From India to Sweden on a bicycle for love
Famed Indian artist Pradyumna Kumar Mahanandia was born in the 1950s into the “untouchable” caste, who are said to be the poorest of the poor. Despite the social stigma, he earned a place as a student at the College of Art in New Delhi where he excelled in painting.
He became popular after his painting of then Indian Prime Minister Indira Gandhi went public and he became sought after by many people who wanted him to draw them. One of those was people was a wealthy woman from Sweden, Charlotte Von Schedvin who was visiting India at this time. They fell in love and got married in 1977. Charlotte, however, had to return home, and although she offered to pay for her husband’s plane ticket, he had too much pride to accept. He promised her that he would make enough money on his own to enable him pay for his transport to Sweden.
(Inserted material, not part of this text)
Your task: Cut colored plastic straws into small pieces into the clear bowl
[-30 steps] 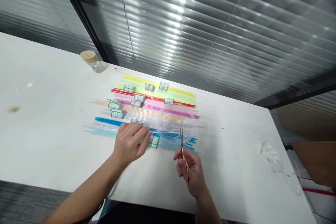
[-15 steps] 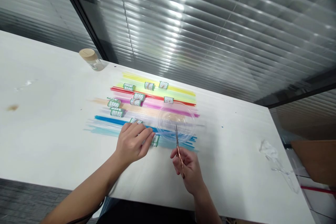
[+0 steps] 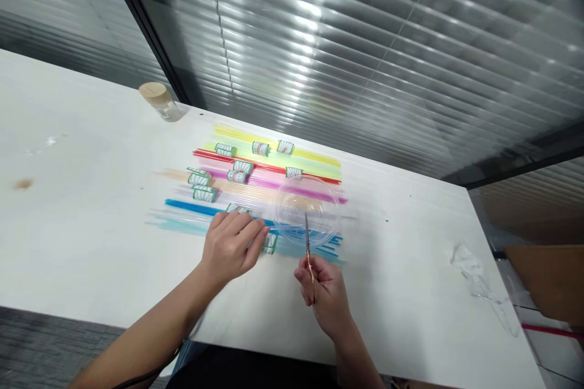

He sold all his possessions, made enough money to buy a second-hand bicycle and did the unimaginable. He cycled for four months and three weeks, covering a distance of 4,000 miles across Afghanistan, Iran, Turkey, Bulgaria, Yugoslavia, Germany, Austria and Denmark and on to Sweden.
When asked about his arduous journey, he had this to say, “I did what I had to, I had no money but I had to be with her. I was cycling for love, though I never enjoyed cycling.”
Today, 40 years later and with many accomplishments, the two live with their two children in Charlotte’s hometown of Bora, Sweden. Their story is an ongoing project for a Bollywood movie.
China meets Kenya
Liang Yongyu and Karen Ngunjiri's story is exciting to Kenya because it is a unique union of love. However, inter-racial families in Kenya have never been a big deal, especially among the white and indigenous Kenyans. This is because they have been around for long and their liberal Western culture and English language, Christian religion and general demeanour attributes have made it easier for Kenyans to bond with them.
This is quite the opposite of the Orientals whose language (Mandarin), religion and unusual cuisines would make the taste buds of even the most love-stricken Kenyan to give up on love. This is why Liang's and Karen’s love got the attention it did beyond the Shakespearean Romeo and Juliet.
Liang converted into Christianity while Karen took a four-year course to learn Mandarin. In December 2018, the two got married before Hong Kong pastors in a Christian ceremony against the backdrop of Mt Kenya. There lies the novelty of a Kenyan woman marrying a Chinese man who embraced a new culture 8,758km from home, had captured people’s attention.